ESGNOW.ID, JAKARTA -- Penelitian menunjukkan enam dari sembilan ambang batas yang mengatur kesehatan bumi telah terlampaui. Sifat saling terkait dari batas-batas ini membuat kerusakan pada satu aspek bisa merusak stabilitas lainnya, memicu reaksi berantai degradasi lingkungan.
Sembilan batas tersebut antara lain: keanekaragaman hayati, perubahan sistem lahan, polusi kimia, dan pengasaman lautan. Saat ini, bumi berada di ambang melanggar batas ketujuh, yakni stabilitas lautan.
Menanggapi situasi ini, para pemimpin gerakan lingkungan yang tergabung dalam Planetary Guardians mengajak Indonesia untuk mengambil tindakan nyata dalam mengatasi krisis-krisis yang timbul akibat pelanggaran batas-batas kesehatan planet. Mereka menyerukan kolaborasi antara pemerintah, sektor bisnis, masyarakat sipil, dan komunitas masyarakat adat.
Anggota Planetary Guardians dan pakar adaptasi masyarakat adat terhadap perubahan iklim, Hindou Oumarou Ibrahim, menyebut Indonesia sebagai "kekuatan super planet" (planetary superpower) karena peran strategisnya dalam menjaga ekosistem global, sejajar dengan wilayah Amazon dan Kongo.
“Tanah ini tidak hanya penting bagi Indonesia, tetapi juga bagi seluruh dunia. Itulah mengapa kami menyebut Indonesia sebagai kekuatan super planet, bersama dengan ekosistem lain seperti Kongo dan Amazon,” kata Ibrahim dalam konferensi pers di Jakarta, Selasa (29/7/2025).
Ibrahim, yang berasal dari komunitas adat di Chad, menekankan krisis iklim berdampak luas, termasuk di negaranya. Tahun lalu, banjir besar saat musim hujan membuat dua juta orang kehilangan tempat tinggal dalam semalam. “Bayangkan kerawanan pangan, penyakit, dan masalah sosial-lingkungan yang muncul. Ini bukan hanya isu lokal, melainkan masalah planet,” ujarnya.
Kunjungan Planetary Guardians ke Indonesia bertujuan mempercepat solusi berbasis sains dan pengetahuan tradisional. Ibrahim menyerukan kolaborasi global, termasuk penunjukan chief planetary scientist di tiap negara, untuk mengintegrasikan berbagai disiplin ilmu, dari pertanian hingga kelautan, serta melibatkan kelompok rentan seperti perempuan dan pemuda.
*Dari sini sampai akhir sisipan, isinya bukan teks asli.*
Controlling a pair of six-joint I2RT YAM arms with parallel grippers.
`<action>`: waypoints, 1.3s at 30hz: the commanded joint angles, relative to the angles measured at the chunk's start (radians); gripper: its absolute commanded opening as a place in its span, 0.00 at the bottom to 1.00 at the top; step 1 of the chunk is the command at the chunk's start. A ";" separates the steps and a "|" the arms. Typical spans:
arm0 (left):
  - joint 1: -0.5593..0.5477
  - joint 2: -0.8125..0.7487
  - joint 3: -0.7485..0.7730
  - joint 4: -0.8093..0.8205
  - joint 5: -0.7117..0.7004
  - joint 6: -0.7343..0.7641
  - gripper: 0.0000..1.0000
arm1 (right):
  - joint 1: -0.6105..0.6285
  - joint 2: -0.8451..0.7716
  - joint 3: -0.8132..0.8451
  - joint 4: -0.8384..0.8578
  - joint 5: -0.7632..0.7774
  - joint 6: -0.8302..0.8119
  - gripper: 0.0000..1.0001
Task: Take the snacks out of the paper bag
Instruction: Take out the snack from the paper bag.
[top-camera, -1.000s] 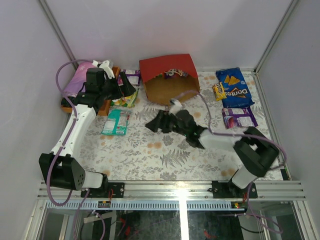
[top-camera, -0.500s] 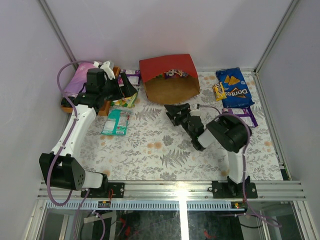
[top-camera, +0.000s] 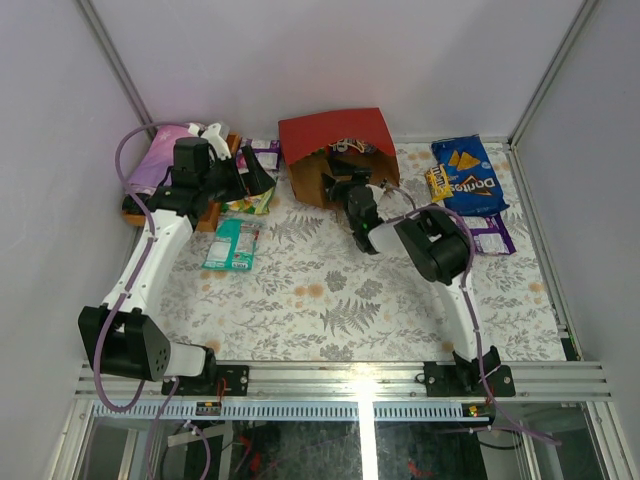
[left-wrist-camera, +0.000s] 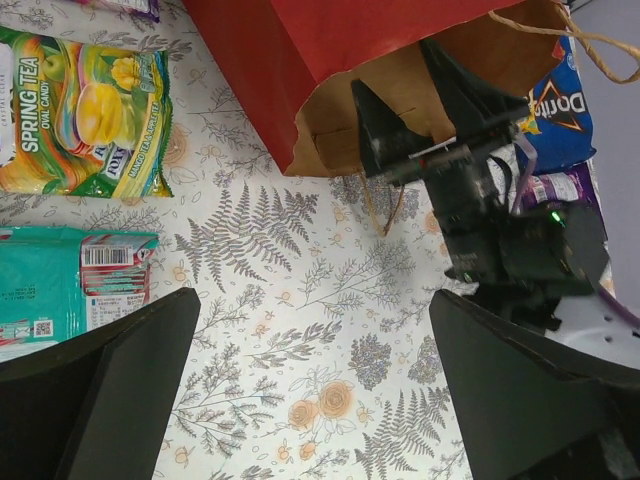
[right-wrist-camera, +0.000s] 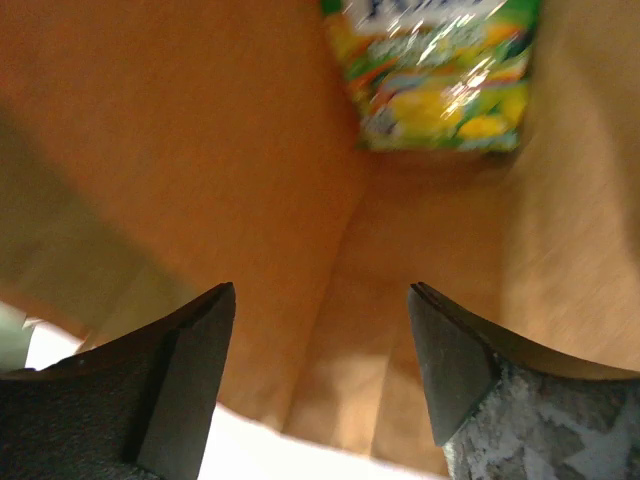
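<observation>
The red paper bag (top-camera: 333, 134) lies on its side at the back, its brown mouth facing the arms. My right gripper (top-camera: 338, 181) is open at that mouth, nothing between its fingers (left-wrist-camera: 385, 135). In the right wrist view it (right-wrist-camera: 321, 287) points into the brown inside (right-wrist-camera: 200, 150) toward a green-yellow candy packet (right-wrist-camera: 440, 75) deeper in. A purple pack (top-camera: 350, 146) shows inside the bag. My left gripper (top-camera: 252, 176) hangs open left of the bag, over bare cloth (left-wrist-camera: 313, 295). Beside it lie a yellow-green candy bag (left-wrist-camera: 85, 110) and a teal pouch (left-wrist-camera: 60, 285).
A blue Doritos bag (top-camera: 468, 175), a small yellow packet (top-camera: 437, 183) and a purple-white pack (top-camera: 480, 235) lie right of the bag. Another purple-white pack (top-camera: 265, 152) and a pink-purple folded cloth (top-camera: 158, 160) sit at the back left. White walls close the table's sides.
My right arm has swung from mid-table back toward the bag; its gripper now reaches into the bag's mouth. The left arm has not moved.
</observation>
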 joint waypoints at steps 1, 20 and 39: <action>0.009 -0.046 -0.013 0.053 0.016 -0.003 1.00 | -0.041 0.071 0.175 -0.279 0.134 0.094 0.79; 0.010 -0.066 -0.012 0.057 0.050 -0.010 1.00 | -0.180 0.390 0.846 -0.968 0.327 0.115 0.87; 0.009 -0.036 -0.012 0.060 0.075 -0.014 1.00 | -0.226 0.699 1.267 -0.777 0.238 0.041 0.08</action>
“Kami juga ingin memadukan sains modern dengan kearifan lokal masyarakat adat. Di komunitas saya, kami memprediksi cuaca dengan mengamati awan, migrasi hewan, dan tumbuhan, pengetahuan yang telah teruji ribuan tahun,” jelasnya.
Ibrahim berharap pertemuan ini dapat memperkuat aksi iklim di Indonesia, yang menjadi salah satu paru-paru dunia. Kunjungannya ke Amazon, Kongo, dan kini Indonesia, disebutnya sebagai upaya menyatukan bukti ilmiah dan suara masyarakat adat untuk didengar secara global.
Sementara itu, anggota Planetary Guardians asal Indonesia sekaligus Ketua Dewan Forest, Nature and Environment Aceh Foundation (Yayasan HAkA), Farwiza Farhan, menekankan pentingnya aksi lingkungan dari tingkat lokal sebagai bagian dari solusi krisis planet.
“Kadang kita berpikir isu kesehatan planet hanya berskala global, tapi sesungguhnya isu-isu besar itu punya dampak nyata di tingkat lokal,” ujar Farwiza.
Ia menambahkan, pembelajaran paling bermakna justru datang dari komunitas lokal yang hidup berdampingan dengan alam. Farwiza juga mengajak masyarakat dari berbagai latar belakang untuk tidak merasa terpisah dari peran sebagai penjaga bumi.
Ia mengkritisi pandangan bahwa hanya aktivis atau ilmuwan yang bertugas menjaga lingkungan. “Setiap orang adalah seperti sel dalam tubuh. Kita semua terdampak oleh kondisi planet ini, dan kita semua punya peran untuk menjaganya,” tegas Farwiza. “Menjadi penjaga planet adalah undangan bagi semua orang, dari semua latar kehidupan,” katanya.